INDIANAPOLIS -
Army officials acknowledged in court Monday that they could not say with certainty that waste from neutralized VX nerve agent does not contain trace amounts of the deadly chemical.
"I don't know of an analytical instrument today that can give you an absolute. I can't say it's zero," Col. Jesse Barber, a project manager for the Army Chemical Materials Agency, testified during a hearing to determine whether shipments of the waste could resume from the Newport Chemical Depot in western Indiana to an incinerator in Texas.
U.S. District Judge Larry McKinney is holding a hearing on whether he should grant a request by environmental groups to block shipments of the liquid VX waste hydrolysate to Port Arthur, Texas. The Army already has been stunted in two previous bids to ship the waste from Newport.
Mick Harrison, an attorney for the environmental groups, questioned Barber and Jeff Brubaker, the Army's on-site manager at Newport, about samples taken from spills of hydrolysate at Newport that initially showed levels of VX and a toxic byproduct of the neutralization process known as Experimental Agent 2192 that exceeded the Army's maximum allowable levels for shipments.
Barber and Brubaker both said that additional testing showed the levels were within limits set by the Army. They also discounted theories that VX could reform in tanks of the neutralized waste.

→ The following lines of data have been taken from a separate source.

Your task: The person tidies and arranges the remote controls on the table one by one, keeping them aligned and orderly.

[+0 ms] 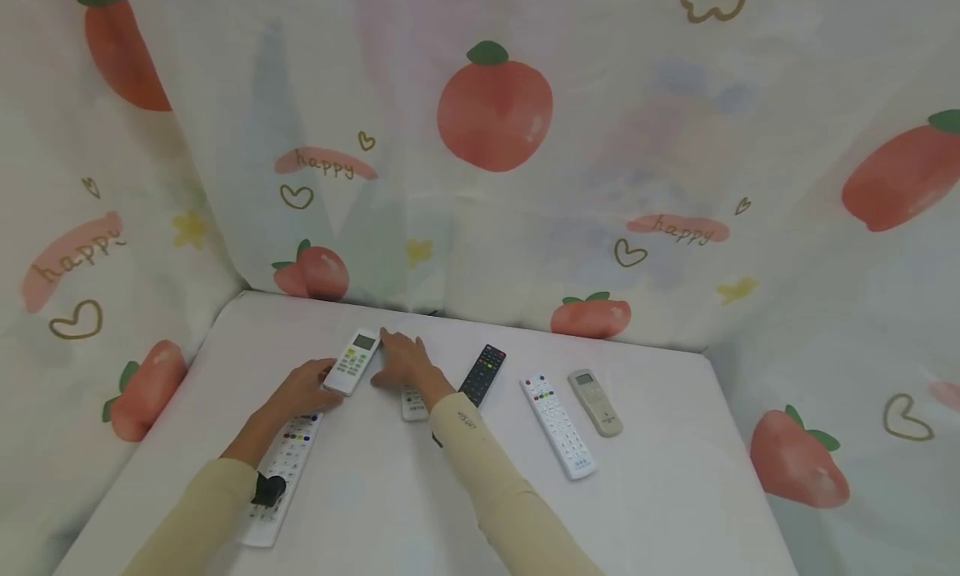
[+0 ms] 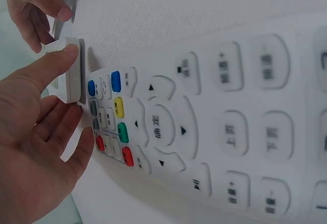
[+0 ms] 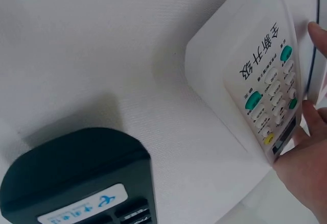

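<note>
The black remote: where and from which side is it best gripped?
Probably across the long edges of the black remote, near its midsection, coming from above. It lies flat, buttons up, with bare table along its right edge; the right hand and forearm crowd its left.

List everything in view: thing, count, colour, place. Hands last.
Small display remote: 1, white with grey screen, far left of table, between both hands.
Long remote: 1, white with coloured buttons, under left forearm.
Remote under right hand: 1, white, mostly hidden by the wrist.
Black remote: 1, black, centre.
Long white remote: 1, white, right of centre.
Beige remote: 1, beige, rightmost.
Table: 1, white.
Curtain: white, peach print, around table.
Left hand: holds the small display remote's near end.
Right hand: fingers straight, touching its far end.
</note>
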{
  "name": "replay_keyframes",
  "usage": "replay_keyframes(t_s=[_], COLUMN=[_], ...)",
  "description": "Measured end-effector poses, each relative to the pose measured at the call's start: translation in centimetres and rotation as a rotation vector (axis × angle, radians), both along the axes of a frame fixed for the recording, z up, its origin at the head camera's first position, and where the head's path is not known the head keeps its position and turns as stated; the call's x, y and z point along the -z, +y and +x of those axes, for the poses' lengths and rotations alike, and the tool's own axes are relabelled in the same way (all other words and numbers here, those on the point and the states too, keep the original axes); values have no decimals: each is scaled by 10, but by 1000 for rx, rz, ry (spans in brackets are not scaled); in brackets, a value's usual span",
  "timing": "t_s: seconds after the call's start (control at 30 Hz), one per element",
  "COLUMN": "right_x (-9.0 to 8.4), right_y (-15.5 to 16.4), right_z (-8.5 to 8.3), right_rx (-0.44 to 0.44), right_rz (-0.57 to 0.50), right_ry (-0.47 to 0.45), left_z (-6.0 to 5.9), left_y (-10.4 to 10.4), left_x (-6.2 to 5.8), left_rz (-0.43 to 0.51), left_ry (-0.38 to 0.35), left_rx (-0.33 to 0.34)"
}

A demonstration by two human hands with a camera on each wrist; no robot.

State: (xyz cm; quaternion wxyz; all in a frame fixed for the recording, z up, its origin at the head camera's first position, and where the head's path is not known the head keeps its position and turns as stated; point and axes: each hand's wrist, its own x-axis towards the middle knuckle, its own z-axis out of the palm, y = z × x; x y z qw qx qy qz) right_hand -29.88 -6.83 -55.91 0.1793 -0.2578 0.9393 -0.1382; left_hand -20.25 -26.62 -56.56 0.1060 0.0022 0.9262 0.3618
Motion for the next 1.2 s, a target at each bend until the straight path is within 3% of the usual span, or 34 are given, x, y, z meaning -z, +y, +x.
replay_keyframes(t_s=[0.17,0.4,0.73,0.93,1.2], right_x=[2,1,-8,-22,-32], right_y=[2,4,9,11,17], right_z=[0,0,-6,-7,-6], right_rx=[18,53,72,76,-35], right_rz=[16,-51,-110,-248,-221], right_ry=[12,16,96,16,9], left_z=[-6,-10,-16,-13,-4], left_y=[5,5,7,2,0], left_x=[2,2,-20,-32,-39], left_rz=[-13,-37,10,70,139], left_ry=[-26,-35,-3,-8,-23], left_rx=[-9,-4,51,45,46])
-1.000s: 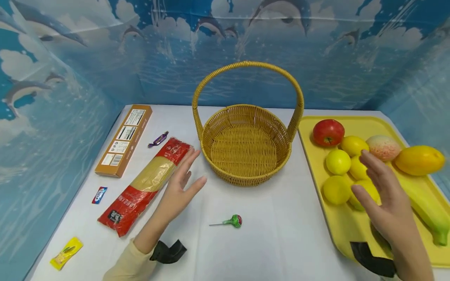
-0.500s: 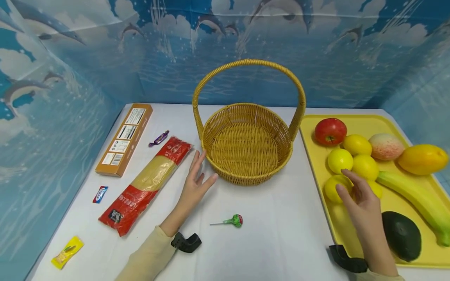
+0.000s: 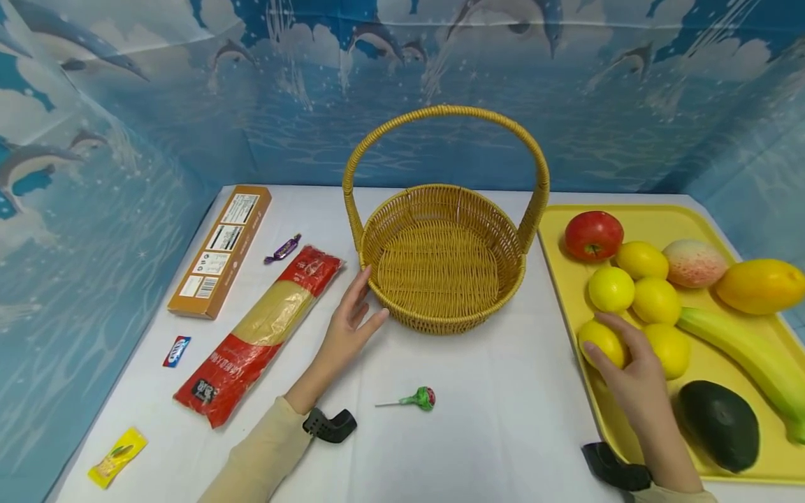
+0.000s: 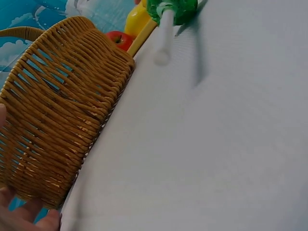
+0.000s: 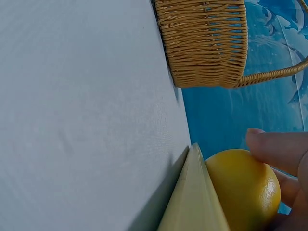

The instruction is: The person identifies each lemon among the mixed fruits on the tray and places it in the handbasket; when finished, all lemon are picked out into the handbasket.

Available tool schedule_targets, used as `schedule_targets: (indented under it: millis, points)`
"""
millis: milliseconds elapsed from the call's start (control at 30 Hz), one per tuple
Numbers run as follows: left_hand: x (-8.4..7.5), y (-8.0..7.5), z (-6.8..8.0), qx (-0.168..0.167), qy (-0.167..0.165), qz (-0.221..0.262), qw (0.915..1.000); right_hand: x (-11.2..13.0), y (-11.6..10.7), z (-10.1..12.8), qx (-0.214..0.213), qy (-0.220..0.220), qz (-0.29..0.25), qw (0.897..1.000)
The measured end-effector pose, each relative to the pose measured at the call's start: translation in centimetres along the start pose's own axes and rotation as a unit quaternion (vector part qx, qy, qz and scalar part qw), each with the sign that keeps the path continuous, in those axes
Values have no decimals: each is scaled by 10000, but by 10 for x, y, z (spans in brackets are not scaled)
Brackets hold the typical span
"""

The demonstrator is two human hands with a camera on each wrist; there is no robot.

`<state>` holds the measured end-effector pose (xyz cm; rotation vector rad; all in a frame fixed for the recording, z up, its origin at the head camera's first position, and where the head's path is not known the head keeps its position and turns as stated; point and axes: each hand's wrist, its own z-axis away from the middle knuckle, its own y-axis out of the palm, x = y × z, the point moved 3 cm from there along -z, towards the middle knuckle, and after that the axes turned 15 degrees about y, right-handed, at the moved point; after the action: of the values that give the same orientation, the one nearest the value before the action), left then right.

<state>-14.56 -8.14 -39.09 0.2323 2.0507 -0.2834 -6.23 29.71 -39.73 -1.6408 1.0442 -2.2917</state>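
Note:
A wicker basket (image 3: 440,325) with a tall arched handle stands at the back middle. My left hand (image 3: 347,323) is at its front left side, fingertips right at the rim and fingers relaxed; in the left wrist view, fingers (image 4: 30,210) lie against the weave. My right hand (image 3: 636,363) holds a yellow lemon (image 3: 599,340) at the left side of the yellow tray (image 3: 569,307). The right wrist view shows the thumb and fingers around that lemon (image 5: 243,187), close behind the tray's rim (image 5: 195,192). Several other lemons (image 3: 657,302) lie beside it.
The tray also bears a red apple (image 3: 594,236), a peach (image 3: 694,263), a mango-like fruit (image 3: 759,286), a long green-yellow fruit (image 3: 742,356) and an avocado (image 3: 719,425). A lollipop (image 3: 423,399), noodle pack (image 3: 264,328), brown box (image 3: 221,251) and small candies (image 3: 118,457) lie leftward.
My right hand has moved left and down from above the fruit and taken hold of a lemon. My left hand has moved right, up to the basket's side.

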Motion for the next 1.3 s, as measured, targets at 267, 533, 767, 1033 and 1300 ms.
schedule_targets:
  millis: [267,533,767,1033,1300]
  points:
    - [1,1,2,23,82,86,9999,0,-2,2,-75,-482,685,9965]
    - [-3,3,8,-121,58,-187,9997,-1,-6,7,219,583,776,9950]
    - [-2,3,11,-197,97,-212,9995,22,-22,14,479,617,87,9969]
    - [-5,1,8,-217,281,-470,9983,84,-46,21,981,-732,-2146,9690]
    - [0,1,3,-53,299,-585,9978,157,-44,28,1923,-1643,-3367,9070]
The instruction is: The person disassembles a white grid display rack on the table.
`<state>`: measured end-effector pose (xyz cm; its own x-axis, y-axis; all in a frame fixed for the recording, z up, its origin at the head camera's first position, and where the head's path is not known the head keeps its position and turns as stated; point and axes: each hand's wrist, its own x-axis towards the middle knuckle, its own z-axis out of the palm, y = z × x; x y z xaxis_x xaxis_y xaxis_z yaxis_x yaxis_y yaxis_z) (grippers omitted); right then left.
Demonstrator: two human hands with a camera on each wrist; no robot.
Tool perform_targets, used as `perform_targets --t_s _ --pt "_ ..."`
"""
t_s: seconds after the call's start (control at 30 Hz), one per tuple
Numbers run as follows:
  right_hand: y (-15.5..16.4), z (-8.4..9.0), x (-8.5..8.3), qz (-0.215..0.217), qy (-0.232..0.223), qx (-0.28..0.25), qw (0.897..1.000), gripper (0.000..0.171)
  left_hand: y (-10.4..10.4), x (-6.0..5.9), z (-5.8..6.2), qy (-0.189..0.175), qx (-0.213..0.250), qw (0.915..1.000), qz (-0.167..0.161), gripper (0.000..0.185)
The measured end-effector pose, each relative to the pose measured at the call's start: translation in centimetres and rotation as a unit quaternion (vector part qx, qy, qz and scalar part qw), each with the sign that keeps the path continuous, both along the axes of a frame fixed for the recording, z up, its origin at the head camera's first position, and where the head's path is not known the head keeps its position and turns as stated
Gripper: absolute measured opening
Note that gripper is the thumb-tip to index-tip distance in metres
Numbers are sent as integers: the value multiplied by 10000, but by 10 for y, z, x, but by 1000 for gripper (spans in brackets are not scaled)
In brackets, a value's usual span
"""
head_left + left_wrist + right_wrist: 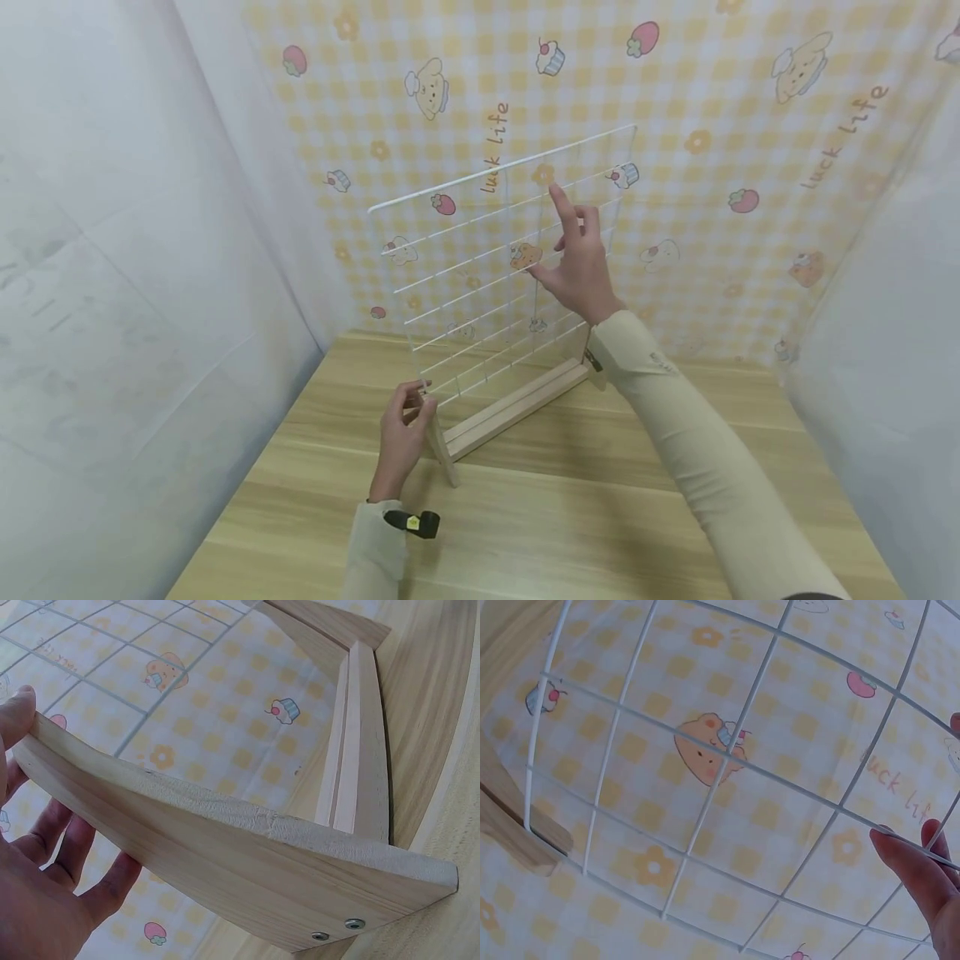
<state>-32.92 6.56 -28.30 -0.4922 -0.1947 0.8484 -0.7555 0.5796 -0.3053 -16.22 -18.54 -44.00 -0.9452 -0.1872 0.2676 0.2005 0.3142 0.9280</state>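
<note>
A white wire grid panel stands tilted in a slotted wooden base on the wooden table. My left hand grips the top of the base's near wooden foot. In the left wrist view the thumb and fingers of that hand wrap the end of the foot, and the slotted rail runs away behind it. My right hand is raised against the grid's upper right part with straight, spread fingers. In the right wrist view its fingertips touch a wire of the grid.
A yellow checked cartoon cloth hangs close behind the grid. White sheets close in the left side and the right side. Bare tabletop lies in front of the base.
</note>
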Motion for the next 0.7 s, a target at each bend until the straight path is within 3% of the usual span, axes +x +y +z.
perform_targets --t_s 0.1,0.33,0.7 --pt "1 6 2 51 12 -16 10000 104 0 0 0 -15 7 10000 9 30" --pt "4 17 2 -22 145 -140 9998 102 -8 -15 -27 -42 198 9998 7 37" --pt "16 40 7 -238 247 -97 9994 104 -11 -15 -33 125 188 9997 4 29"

Brubaker also deemed it unlikely that terrorists or others could manufacture VX from precursor chemicals known to remain in the waste.
"I can't say that it could not be done, but it would be very difficult to do that," he said under questioning from Harrison.
Attorneys for the Army argued during the hearing, which is to resume on Tuesday, that it had done what the law required and that arguments that VX might reform or be hijacked by terrorists were highly speculative.
Project foe Craig Williams of the Berea, Ky.-based Chemical Weapons Working Group said before the hearing that the high levels found in samples called into question the Army's argument that it knows the hydrolysate is safe enough to be shipped by truck from Newport, about 30 miles north of Terre Haute.
The 900-mile route to Port Arthur passes through the metropolitan areas of Memphis, Tenn.; Jackson, Miss.; and Baton Rouge and Lafayette, La., Williams said.
"They have found VX and EA2192 in higher concentrations than it showed when they first got the material out of the reactor, which means that some time between the reaction and their sampling of these tankers, VX and EA2192 are either reforming or concentrating in a higher concentration or something, but it is there," Williams told reporters outside the courthouse.
The Army remains confident the hydrolysate is safe enough to be shipped to Port Arthur, and it won approvals from regulators in each of the states the shipments will pass through, Army spokesman Greg Mahall said.
"To date, we've sent 103 truckloads before we voluntarily stopped shipping without a single incident, accident, whatever," Mahall said.
Although those shipments are on hold, an Army contractor continues to chemically neutralize Newport's VX stockpile, which was originally more than 250,000 gallons. As of last Tuesday, that project had destroyed 59 percent, or about 177,000 gallons, of VX.
In April, the Army signed a $49 million contract with Veolia Environmental Services to incinerate about 2 million gallons of the hydrolysate in Port Arthur, located near the Louisiana border. That agreement came after two earlier deals, with Perma-Fix Environmental Services Inc. (nasdaq: PESI - news - people ), in Dayton, Ohio, and DuPont (nyse: DD - news - people ) Co. in Deepwater, N.J., were scuttled because of strong opposition.
Opponents want the Army to stick to its original plan of disposing of the VX waste at the Indiana depot.